2日後、さらにヒートアップした母から電話。
『お母さん、とってもいいこと思いついたから!! あのね、みんなで赤ちゃんを迎えた方が絶対にいいわよねえ。だから義両親さんも一緒に行くことにしたから!! こういうのはおばあちゃんがお世話するのがいいから、お母さんは孫が3人目でしょう、だから最初の一週間は義母さんに譲って、お母さんは2周目から行くから!! ね、義母さんも喜んでくれてねえ、よかったわあ。あんた、いいタイミングで孫を生んでくれたわねえ、いい嫁やってるじゃないの。お母さん安心したわよ〜! ああ楽しみねえ、元気な赤ちゃん産んでよねえ!!』
一気にまくし立てられ、呆然自失、というものを初めて体験しました。
あのね。ちょっと待ってください。えーと。
出産して退院してすぐに義両親が揃って来訪して
義父は一泊して帰宅して、義母が一週間残ってる、と。
で、母とバトンタッチで、母が残ってる、と。
あのう。これ、私たちに 一 切 話を通されてないんですけど。
『此の期に及んで、まだそんなことを言って!! お前ねえ、まだ親心っていうものがわからないの!? こんなに孫を大事にされてるなんてとても幸せなことなのよ、どうしてそこがわからないの!! ああもうお母さん本当にお前が心配。なんでこんなにかわいそうな子なの。いいの、お母さんのいうとおりにしておきなさい!! それでお前は幸せなの。義母さんもすごく喜んでるじゃないの、何も悪いことはないでしょう?! ほらあ、なんでお前は反対するの!?』
結婚して2年弱。初めての出産の私には、
この毒母のおかしな論理に打ち勝つことができませんでした。
「じゃあ、好きにしなよ」と敗北宣言。
初めてパパになる夫も反論することもできず、
こうして母の孫ヒートアップ計画に翻弄される形となりました。
ここまで本当にあった会話です。
このひと何言ってるんだろうって素で思いました。
というわけで。
初日にはW両親が揃い、毒両親&義父が一泊して帰宅、
義母が一週間の居候状態となり、
母とバトンタッチして、母はそのまま3週間くらい居候状態でした。
親たちが狭いアパートに勢ぞろいです。8畳間に大人6人プラス新生児。
ぎゅうぎゅうです。
私は帝王切開術の後でフラフラ。パジャマで髪もぐしゃぐしゃメイクもなし。
そこを母から裏でけしかけられました。
『ちょっと、あんた、しっかりしなさい! お茶は? お茶。ほら早く。嫁なら義理の両親の接待をしなければいけないの。遠いところありがとうございましたって頭を下げるの。いい。ちゃんとしなさい。あんたねえ、昨日退院してきたからって、こういうことは夫にさせるんじゃないのよ。嫁のあんたがやるの。嫁ってそういうものなの。わかったら早く準備しなさい。ほら赤ちゃん泣いてるわよ、ミルクなんじゃないの。オムツ。あんた、なにしてるのっ。母親なんでしょう』
ヨレヨレのパジャマで髪も整えず、お茶を淹れる嫁。
義母から『いいわよ、寝てなさい。ね』と言われたけど、
私の両親は『あ、気遣わないでください。こちらこそすみませんねえ、気の利かない娘で本当に恥ずかしいんですけどねえ。ほらあんた、ちゃんとしなさい! ああもう』と常套句。

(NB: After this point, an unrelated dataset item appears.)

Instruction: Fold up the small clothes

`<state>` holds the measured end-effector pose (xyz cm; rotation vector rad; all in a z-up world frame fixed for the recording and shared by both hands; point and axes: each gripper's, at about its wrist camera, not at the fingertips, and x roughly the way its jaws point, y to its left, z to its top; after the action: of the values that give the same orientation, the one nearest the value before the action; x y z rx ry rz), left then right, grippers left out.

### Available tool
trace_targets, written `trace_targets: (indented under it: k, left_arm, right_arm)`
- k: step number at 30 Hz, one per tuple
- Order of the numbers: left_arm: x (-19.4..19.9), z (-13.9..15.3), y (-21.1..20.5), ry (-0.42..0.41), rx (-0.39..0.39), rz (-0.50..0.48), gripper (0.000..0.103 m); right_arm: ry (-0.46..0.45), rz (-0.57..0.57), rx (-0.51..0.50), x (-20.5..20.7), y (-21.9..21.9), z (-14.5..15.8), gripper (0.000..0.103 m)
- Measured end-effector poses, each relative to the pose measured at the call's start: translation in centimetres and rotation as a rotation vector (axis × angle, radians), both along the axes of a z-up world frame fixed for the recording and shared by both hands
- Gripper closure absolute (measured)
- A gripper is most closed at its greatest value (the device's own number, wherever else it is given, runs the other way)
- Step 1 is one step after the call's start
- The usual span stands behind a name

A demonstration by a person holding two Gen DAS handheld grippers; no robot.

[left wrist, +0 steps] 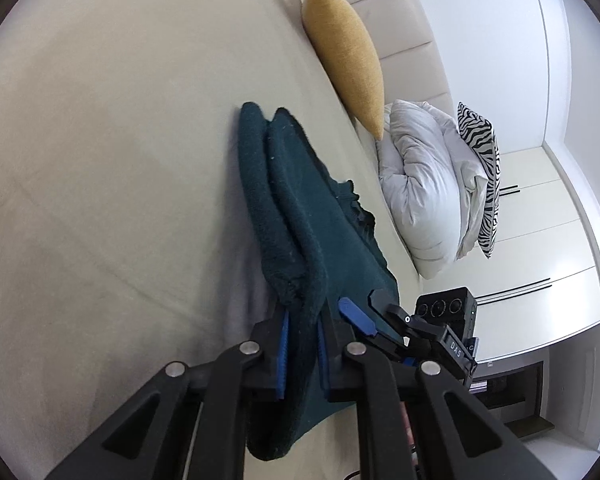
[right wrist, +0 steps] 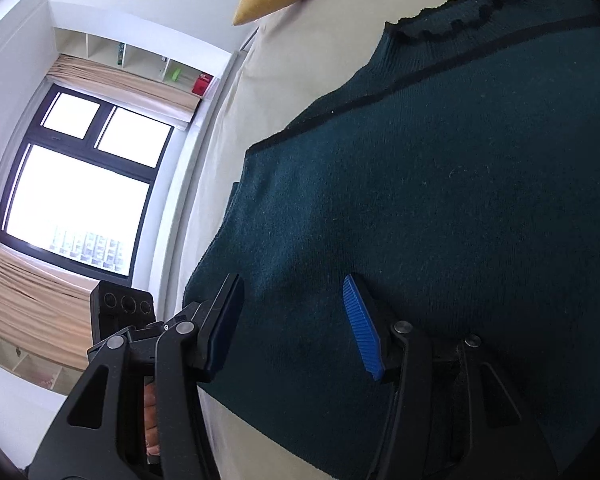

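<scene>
A dark teal knitted sweater (right wrist: 440, 184) with a ruffled collar lies on the beige bed (left wrist: 100, 140). In the left wrist view my left gripper (left wrist: 302, 320) is shut on a bunched fold of the sweater (left wrist: 296, 216), likely a sleeve, lifted off the bed. My right gripper (right wrist: 292, 312) is open, its blue-padded fingers (right wrist: 360, 328) spread just above the sweater's body near its side edge. The right gripper also shows in the left wrist view (left wrist: 364, 312), close beside the left one.
A mustard cushion (left wrist: 348, 52), a white rolled duvet (left wrist: 424, 184) and a zebra-print pillow (left wrist: 484, 176) lie along the padded headboard. White wardrobes (left wrist: 540, 240) stand beyond. A window (right wrist: 80, 184) with curtains sits past the bed's edge.
</scene>
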<state>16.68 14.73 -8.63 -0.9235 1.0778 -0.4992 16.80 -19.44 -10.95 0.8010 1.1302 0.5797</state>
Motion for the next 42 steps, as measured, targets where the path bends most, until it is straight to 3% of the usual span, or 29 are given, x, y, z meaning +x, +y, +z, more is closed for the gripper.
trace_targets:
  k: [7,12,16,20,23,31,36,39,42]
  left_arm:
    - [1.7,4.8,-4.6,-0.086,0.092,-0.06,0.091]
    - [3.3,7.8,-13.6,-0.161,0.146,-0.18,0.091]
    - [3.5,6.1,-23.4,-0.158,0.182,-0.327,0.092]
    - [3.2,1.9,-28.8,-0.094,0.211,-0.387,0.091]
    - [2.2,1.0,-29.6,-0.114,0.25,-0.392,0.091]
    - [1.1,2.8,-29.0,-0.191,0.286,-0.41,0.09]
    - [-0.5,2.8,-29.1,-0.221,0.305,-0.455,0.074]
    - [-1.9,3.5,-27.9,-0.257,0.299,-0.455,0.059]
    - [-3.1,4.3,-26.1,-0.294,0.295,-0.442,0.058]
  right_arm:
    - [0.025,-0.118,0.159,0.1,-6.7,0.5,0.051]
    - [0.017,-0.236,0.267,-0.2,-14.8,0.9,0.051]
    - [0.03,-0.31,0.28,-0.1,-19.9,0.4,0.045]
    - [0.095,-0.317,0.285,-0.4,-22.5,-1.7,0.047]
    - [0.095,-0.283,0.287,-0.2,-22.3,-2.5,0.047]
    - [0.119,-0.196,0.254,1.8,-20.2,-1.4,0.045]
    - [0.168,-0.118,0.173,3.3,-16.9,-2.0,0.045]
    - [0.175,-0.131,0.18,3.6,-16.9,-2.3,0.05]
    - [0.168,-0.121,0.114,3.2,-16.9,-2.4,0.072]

母は看護師だったので、手術後の体力がどれくらい無いのか
よく知ってるはずなんですけど、私については、それはないようでした。
親が居座っている期間を私がどう過ごしたのか記憶にないのは、
親のいる毎日が苦痛で泣きたくて逃げたくてたまらなかったせいなのと
思い出したくないんでしょう。しっかり封印されてるみたいです。
この一件から、旦那もやっと「お母さんは変」と学んだようでしたし
自分自身も「母の変な論理に負けてはいけない」と肝に命じたのでした。
まだ「毒親」という言葉も知らない頃の話です。
>6/23 誤字を修正しました。